Tough Enough: Arbus, Arendt, Didion, McCarthy, Sontag, Weil by Deborah Nelson
Author:Deborah Nelson [Nelson, Deborah]
Language: eng
Format: epub
ISBN: 978-0-226-45794-9
Publisher: The University of Chicago Press
Published: 2017-03-14T04:00:00+00:00
On Photography
Little attention has been paid to the fact that the 1972 retrospective of the photography of Diane Arbus at the Museum of Modern Art produced Sontag’s landmark On Photography. Certainly, critics always mention Sontag, now mostly in passing, in criticism of Arbus’s work, but Arbus’s importance to Sontag is rarely noted, if at all. Sontag’s unofficial (and only) biography tells us that On Photography itself, not just the essay “America, Seen through Photographs, Darkly,” grew out of her fascination with Arbus’s photographs and the unusually intense popular reaction to her retrospective, mounted the year after Arbus’s suicide. Photographed herself by Arbus six years earlier, Sontag was “knocked out” by the work and equally astonished at the crowds visiting the exhibit (some 250,000 people saw this show; the book that accompanied the exhibition sold 100,000 copies).25 No collection of photography had achieved such mass appeal since Edward Steichen curated the “Family of Man” exhibit at MOMA in 1955. Sontag noted about the analogy: “Instead of people whose appearances please, representative folk doing their human thing, the Arbus show lined up assorted monsters and borderline cases—most of them ugly: wearing grotesque or unflattering clothing; in dismal or barren surroundings—who have paused to pose and, often, to gaze frankly, confidentially at the viewer.”26 In 1955 unprecedented crowds had congregated to take pleasure in what Sontag defined as “sentimental humanism,” a representation of a world without conflict; in 1972 similar numbers assembled to be confronted by its inverse, a world united by pain. The Arbus show epitomized for Sontag a disconcerting shift in the art and politics of suffering, one that she understood to be inescapably “anesthetic.”
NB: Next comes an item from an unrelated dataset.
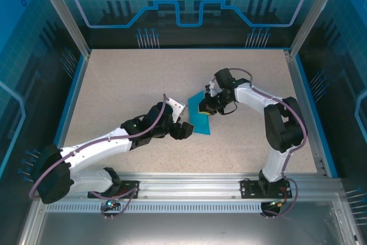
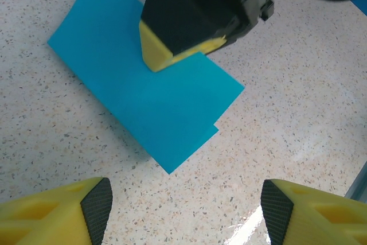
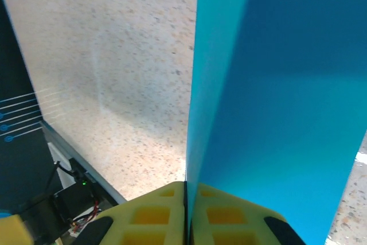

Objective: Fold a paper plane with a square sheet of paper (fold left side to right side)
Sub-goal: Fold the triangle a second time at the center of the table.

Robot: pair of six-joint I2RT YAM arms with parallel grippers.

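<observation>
Left end effector (image 2: 183, 213): fingers spread, empty, poised above the counter (image 2: 298, 142) just short of the paper's near corner. Folded teal paper (image 2: 155, 101) lies mid-counter. Right end effector (image 3: 186, 205): pressed together, pinching the paper's edge.

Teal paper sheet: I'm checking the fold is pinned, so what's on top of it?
The shut right gripper rests its yellow tips on the paper sheet; the patch beneath them is covered. The left gripper hangs open, short of it.

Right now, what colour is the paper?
Plain teal-blue paper, clearest in the left wrist view.
</observation>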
The problem of anesthetics weighed heavily on Sontag’s reflections on the photographic image. In 1972, the year of Arbus’s show, the most famous photograph in the country was of a naked Vietnamese girl running down a dirt road, her arms outstretched, her mouth wide open, her face contorted. Though she was not alone in the photograph (there are other children who are clothed, a boy whose face betrays his agony, and others who appear more frightened than injured; there are US soldiers walking nonchalantly down the side of the road paying no attention to the children), the photograph came to be called “napalmed girl”; it won a Pulitzer Prize and was named the World Photograph of the Year. Sontag called these kinds of photographs “novelt[ies] of misery” and argued in the opening essay of her book that the ubiquity of such images deprived them of the novelty that was meant to shock. The images themselves were not anesthetizing, but the volume of images “upped the ante,” creating a vicious cycle that swelled the number and horror of images while simultaneously diluting their effect. Sontag’s criticisms of Arbus are couched in much the same terms as her concerns about war photojournalism. In fact, so close are they that in Sontag’s miscellany of quotations at the end of On Photography, Arbus becomes a war photographer, as she indeed sometimes saw herself.